With the rapid development of the Internet of Things (IoT) technologies and the increasing popularity of IoT devices, more and more computation-intensive IoT applications become available. However, due to the limited resources of IoT devices, it is very hard for IoT devices to process the computation-intensive applications by themselves locally. Cloud computing is a popular solution to this issue, which can provide resources in a cost effective and elastic way. IoT users do not need to build or maintain the cloud computing system. Instead, they just need to rent resources from the cloud providers. However, it is hard to rely solely on a single cloud to provide all the resources and schedule all the services for the IoT users. First, a single cloud may not have sufficient resources to offer services for all the IoT applications from geographically different regions, and the cloud sometimes needs to fix the system vulnerabilities, which will result in a serious performance degradation if there is only one cloud offering service. Second, it is demonstrated that with the increasing number in cloud providers, IoT users are willing to be served by different clouds to avoid the cloud provider lock-in. Therefore, it is more and more popular and promising to serve IoT users by multi-clouds.

In multi-clouds, in order to provide IoT users with good quality of experience (QoE) in a cost-effective manner, a careful and well-designed resource provision and service scheduling strategy is very critical. With the dramatic increase in the number of IoT users, a massive amount of data is generated and needs to be uploaded and processed by the clouds. But the network bandwidth of each cloud is often limited, and for the cloud with low network bandwidth, scheduling too many service requests will cause network congestion or even system crash. The resource capacity of each cloud is also different and varying, and the service request arrivals of IoT users are highly dynamic and stochastic. When the provided resources are not sufficient enough, IoT users will experience degraded QoE. However, reserving and renting too many resources may lead to a large waste of resources. Therefore, it is severely challenging to design the resource provision and service scheduling strategy in multi-clouds for IoT users. Artificial Intelligence techniques are promising solutions to address the above challenges. AI techniques have shown great potentials especially when dealing with complex, dynamic and uncertain systems.
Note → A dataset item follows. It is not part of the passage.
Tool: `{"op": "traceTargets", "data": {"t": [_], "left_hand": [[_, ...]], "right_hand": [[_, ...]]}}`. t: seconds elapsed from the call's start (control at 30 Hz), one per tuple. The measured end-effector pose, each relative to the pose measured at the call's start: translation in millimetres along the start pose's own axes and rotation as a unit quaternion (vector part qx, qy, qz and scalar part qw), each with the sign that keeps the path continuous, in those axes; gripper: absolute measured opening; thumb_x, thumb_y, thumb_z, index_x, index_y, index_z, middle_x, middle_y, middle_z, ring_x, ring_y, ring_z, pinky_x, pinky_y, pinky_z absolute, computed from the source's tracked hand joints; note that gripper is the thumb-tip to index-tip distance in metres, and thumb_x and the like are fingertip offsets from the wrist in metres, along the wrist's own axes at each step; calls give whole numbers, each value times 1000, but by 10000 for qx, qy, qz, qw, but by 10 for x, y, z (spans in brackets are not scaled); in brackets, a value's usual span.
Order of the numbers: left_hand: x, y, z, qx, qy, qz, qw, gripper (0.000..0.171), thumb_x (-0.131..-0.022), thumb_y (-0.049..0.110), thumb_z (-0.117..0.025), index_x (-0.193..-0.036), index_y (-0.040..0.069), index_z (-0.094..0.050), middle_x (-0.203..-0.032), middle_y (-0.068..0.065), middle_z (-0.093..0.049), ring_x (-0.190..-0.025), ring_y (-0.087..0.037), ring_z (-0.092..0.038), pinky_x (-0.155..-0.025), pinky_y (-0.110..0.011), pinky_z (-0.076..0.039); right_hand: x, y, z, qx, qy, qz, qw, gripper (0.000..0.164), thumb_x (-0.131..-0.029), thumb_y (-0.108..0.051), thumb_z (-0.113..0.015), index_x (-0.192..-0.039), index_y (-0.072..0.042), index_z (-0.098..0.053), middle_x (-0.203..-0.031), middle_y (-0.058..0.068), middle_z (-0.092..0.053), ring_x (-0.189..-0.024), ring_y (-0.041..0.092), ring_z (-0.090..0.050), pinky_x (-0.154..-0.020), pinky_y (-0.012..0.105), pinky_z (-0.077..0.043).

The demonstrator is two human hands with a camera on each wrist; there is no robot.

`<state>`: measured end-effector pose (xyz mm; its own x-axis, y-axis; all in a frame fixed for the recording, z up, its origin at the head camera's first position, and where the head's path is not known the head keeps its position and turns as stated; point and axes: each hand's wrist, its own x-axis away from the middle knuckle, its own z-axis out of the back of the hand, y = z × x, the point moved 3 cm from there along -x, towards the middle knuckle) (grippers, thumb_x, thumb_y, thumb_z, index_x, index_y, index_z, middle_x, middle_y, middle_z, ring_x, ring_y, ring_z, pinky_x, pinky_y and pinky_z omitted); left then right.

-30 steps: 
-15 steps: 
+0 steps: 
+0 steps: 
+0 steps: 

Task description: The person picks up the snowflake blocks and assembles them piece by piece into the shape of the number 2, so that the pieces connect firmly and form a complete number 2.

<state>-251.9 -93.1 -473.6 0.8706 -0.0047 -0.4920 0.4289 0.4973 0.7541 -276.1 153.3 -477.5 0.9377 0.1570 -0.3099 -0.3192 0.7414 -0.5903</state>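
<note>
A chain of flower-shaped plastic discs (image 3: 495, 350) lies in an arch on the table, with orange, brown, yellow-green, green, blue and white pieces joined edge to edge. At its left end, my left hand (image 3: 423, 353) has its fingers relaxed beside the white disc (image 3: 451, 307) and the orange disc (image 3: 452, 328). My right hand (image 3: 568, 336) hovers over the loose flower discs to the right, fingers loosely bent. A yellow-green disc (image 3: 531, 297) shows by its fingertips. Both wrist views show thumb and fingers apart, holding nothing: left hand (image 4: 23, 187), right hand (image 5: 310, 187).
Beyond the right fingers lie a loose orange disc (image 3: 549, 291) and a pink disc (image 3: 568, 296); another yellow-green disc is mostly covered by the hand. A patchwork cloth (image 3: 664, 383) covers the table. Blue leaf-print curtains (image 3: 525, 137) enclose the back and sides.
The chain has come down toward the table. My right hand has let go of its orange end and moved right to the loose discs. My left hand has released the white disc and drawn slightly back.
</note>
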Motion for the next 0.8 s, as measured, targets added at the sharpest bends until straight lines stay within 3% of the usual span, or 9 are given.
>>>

This special issue aims to attract and disseminate high-quality research results and practical solutions from both academia and industry to advance the AI-empowered multi-clouds for IoT. The topics of interest include, but are not limited to:

  • AI for pricing in resource provision in multi-clouds for IoT
  • AI for QoE-aware service scheduling in multi-clouds for IoT
  • AI for privacy protection in multi-clouds for IoT
  • Intelligent mobility management in service scheduling for multi-clouds
  • Intelligent traffic forecasting and prediction in multi-clouds for IoT
  • Intelligent computation offloading for energy efficiency of IoT users in multi-clouds
  • Intelligent big data analytics and processing in multi-clouds for IoT
  • Testbed of AI algorithms for resource provision in multi-clouds for IoT
  • Intelligent context-aware resource provision in multi-clouds
  • Industrial applications, data and platforms in multi-clouds for IoT

Guest Editors

Ying Chen, Associate Professor, Beijing Information Science and Technology University, China; chenying@bistu.edu.cn
Shangguang Wang, Professor, Beijing University of Posts and Telecommunications; sgwang@bupt.edu.cn
Geyong Min, Professor, University of Exeter, United Kingdom; g.min@exeter.ac.uk
Qiang Ye, Assistant Professor, Memorial University of Newfoundland, Canada; qiangy@mun.ca
Phu Thinh Do, Assistant Professor, Post and Telecommunication Institute of Technology, Vietnam; dopthinh@ptithcm.edu.vn

Provisional Deadline

Submission Deadline: 31st December 2022

Submissions

Submissions should be original papers and should not be under consideration for publication elsewhere.
Extended versions of papers from relevant conferences and workshops are invited as long as the additional contribution is substantial (at least 30% of new content).
Authors should follow the formatting and submission instructions for Journal of Cloud Computing at https://www.springer.com/13677.
For more information visit the Springer Nature Information for journal Article Authors pages at https://www.springer.com/gp/authors-editors/journal-author.
All papers will be peer-reviewed.

  1. In resource constrained edge environment, multiple service providers can compete to rent the limited resources to cache their service instances on edge servers close to end users, thereby significantly reducin...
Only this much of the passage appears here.